A small part of me hoped that Lucas would've picked me if I hadn't interfered, but I knew that he would've chose Riley, with or without my approval.

He was now Riley's boyfriend or 'ex-boyfriend'. And I couldn't interfere with their relationship, despite my hidden feelings.

Why was it so awkward now? I mean why can't we just be friends? Was it that impossible for us? Questions flooded my mind and I didn't know how to talk to Lucas anymore.

"Do you miss her," I finally said to break the awkward silence and tension between us.

"Of course I miss her. She was my first girlfriend, how can I not," he said with a half smile on his face.

I know deep down that Lucas cares for Riley, but as much as I hated to admit it to myself , I also knew that Lucas cared deep down for me too. And it made me feel like the worst person alive.

"Maya why is this awkward now?" Lucas finally stuttered out.

"What do you mean," I lied. "I mean we used to be able to talk and call each other names," Lucas said.

"Lucas I gue-."

"See! You just called me Lucas."

"So?"

"So, that means we aren't friends like we were before."

"Well of course it's going to be awkward Lucas! We had a fucking love triangle for like six months straight," I suddenly lashed out.

He stayed quiet for a moment and looked down at his feet.

"I'm sorry Maya." Was all he managed to say.

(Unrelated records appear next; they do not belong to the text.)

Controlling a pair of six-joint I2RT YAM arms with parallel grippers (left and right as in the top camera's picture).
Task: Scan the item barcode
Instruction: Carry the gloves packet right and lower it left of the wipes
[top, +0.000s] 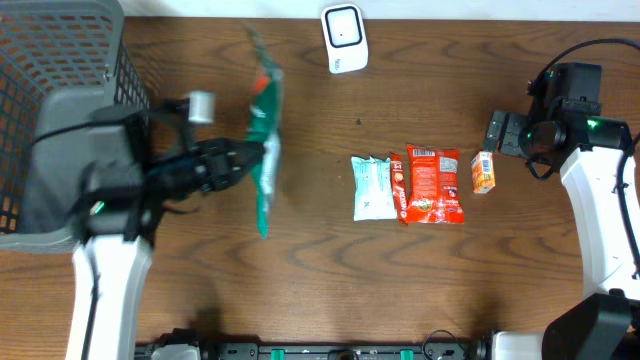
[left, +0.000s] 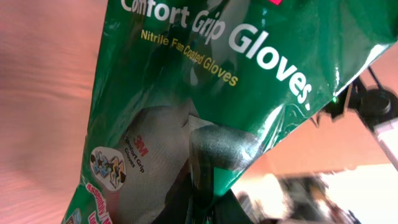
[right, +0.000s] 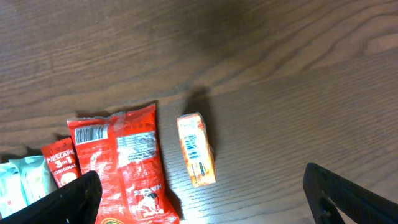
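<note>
My left gripper (top: 248, 157) is shut on one edge of a green pack of Comfort Grip gloves (top: 266, 140). The pack hangs blurred above the table's left-centre. In the left wrist view the pack (left: 217, 81) fills the picture, with the left gripper (left: 208, 208) pinching its lower edge. No barcode shows on the side facing that camera. A white scanner (top: 344, 38) stands at the back centre, apart from the pack. My right gripper (right: 205, 196) is open over a small orange box (right: 196, 149) and holds nothing.
A grey mesh basket (top: 50, 90) fills the far left. Right of centre lie a white-teal packet (top: 372, 188), a red Nescafe stick (top: 398, 185), a red snack packet (top: 433, 185) and the orange box (top: 483, 172). The right arm (top: 600, 190) stands along the right edge.
</note>
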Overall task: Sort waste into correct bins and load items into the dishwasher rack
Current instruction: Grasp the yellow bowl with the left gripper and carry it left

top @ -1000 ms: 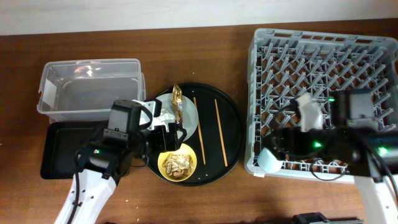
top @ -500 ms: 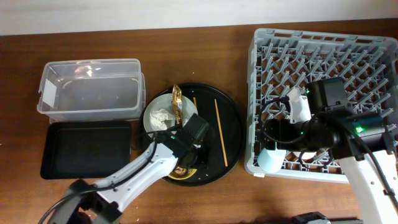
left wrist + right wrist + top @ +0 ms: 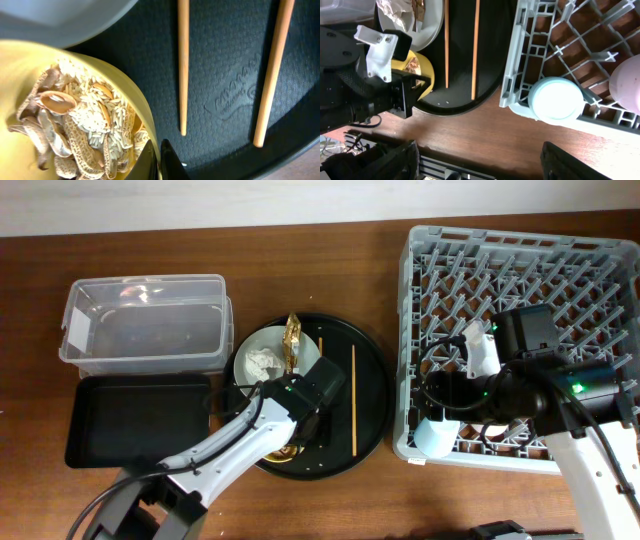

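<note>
At about 7 o'clock on the round black tray (image 3: 220,40), closest to the robot, the left gripper (image 3: 159,161) has its jaws drawn almost together on the rim of the yellow bowl (image 3: 20,70), pinching it. The bowl holds brownish food scraps (image 3: 75,125) mixed with pale rice grains. Just to the bowl's 3 o'clock, the two chopsticks (image 3: 183,65) lie side by side on the tray, running from 12 to 6 and apart from each other. The right gripper (image 3: 479,150) hangs near the 7 o'clock corner of the dishwasher rack (image 3: 520,260), jaws spread wide and gripping nothing. In that corner compartment sits the blue cup (image 3: 555,98), with the pink cup (image 3: 629,82) at its 3 o'clock, also in the rack. Farther back on the tray, at about 11 o'clock, the plate (image 3: 255,340) carries the crumpled tissue (image 3: 262,364) and, beside it, the snack wrapper (image 3: 293,342). At the tray's 9 o'clock the black rectangular tray (image 3: 130,420) rests on the bench (image 3: 300,250), and the clear tub (image 3: 140,330) stands just beyond it.
</note>
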`<state>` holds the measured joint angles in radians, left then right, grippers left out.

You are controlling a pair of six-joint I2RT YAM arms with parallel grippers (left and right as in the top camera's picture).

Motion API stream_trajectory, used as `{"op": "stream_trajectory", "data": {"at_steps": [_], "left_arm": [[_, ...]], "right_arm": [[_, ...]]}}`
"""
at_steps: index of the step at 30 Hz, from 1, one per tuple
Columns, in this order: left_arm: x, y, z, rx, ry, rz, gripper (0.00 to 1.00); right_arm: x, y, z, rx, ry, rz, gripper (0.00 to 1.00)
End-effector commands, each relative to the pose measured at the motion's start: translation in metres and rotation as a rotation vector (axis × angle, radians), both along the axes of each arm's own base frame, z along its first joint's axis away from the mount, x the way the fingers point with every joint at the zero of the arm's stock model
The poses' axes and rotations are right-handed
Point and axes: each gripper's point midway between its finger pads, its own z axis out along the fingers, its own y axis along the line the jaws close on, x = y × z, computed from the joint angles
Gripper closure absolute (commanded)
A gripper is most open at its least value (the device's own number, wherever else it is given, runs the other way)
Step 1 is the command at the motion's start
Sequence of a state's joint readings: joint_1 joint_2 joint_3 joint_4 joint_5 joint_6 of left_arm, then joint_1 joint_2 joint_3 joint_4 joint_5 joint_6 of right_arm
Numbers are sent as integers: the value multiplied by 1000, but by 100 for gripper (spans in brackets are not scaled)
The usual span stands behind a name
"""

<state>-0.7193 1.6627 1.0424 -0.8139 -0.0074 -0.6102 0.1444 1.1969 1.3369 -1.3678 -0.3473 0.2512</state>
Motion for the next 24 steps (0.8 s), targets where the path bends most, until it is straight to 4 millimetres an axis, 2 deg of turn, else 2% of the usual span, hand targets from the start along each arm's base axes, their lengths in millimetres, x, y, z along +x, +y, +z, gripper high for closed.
{"op": "stream_trajectory", "data": {"at_steps": [1,3,6,8,9,11,12,14,16,21,24], "left_arm": [[11,4,24,59,-33,8,99],[17,1,38,53,-54,-13,99],[17,3,39,65,-54,-20,99],[19,13,47,121,-70,-17,99],[25,18,62,146,-95,-7,99],[34,24,86,90,-124,18,99],[37,27,93,60,-128,23,99],[49,56,127,-158,-122,63,99],[58,85,143,-335,-105,99,99],[74,161,149,-725,-167,181,99],[81,208,145,-994,-287,254,100]], "right_arm": [[-1,-1,-1,-11,-1,1,21],[0,-1,-1,-10,-6,1,21],[1,0,0,-9,-12,1,21],[1,0,0,-9,-12,1,21],[1,-1,0,-11,-13,0,21],[1,-2,-1,-16,-13,-2,21],[1,-2,-1,-16,-13,-2,21],[1,-2,-1,-16,-13,-2,21],[1,-2,-1,-16,-12,-2,20],[1,-2,-1,-11,-6,-18,21],[1,-2,-1,-11,-7,-18,20]]}}
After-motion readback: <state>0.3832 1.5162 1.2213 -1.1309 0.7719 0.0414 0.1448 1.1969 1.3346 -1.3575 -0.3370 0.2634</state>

"Don't be, I'm over it." I wasn't.

We reached my apartment building at last and the two of us just stood there awkwardly together.

"Goodnight Huckleberry."

"Maya w-."

"Don't. Please Lucas, you'll make it worse. Goodnight."

I saw Lucas with hurt eyes as I closed the door in his face. I felt like I should've said something more to him. But I couldn't tell him my hidden feelings for him. I just couldn't.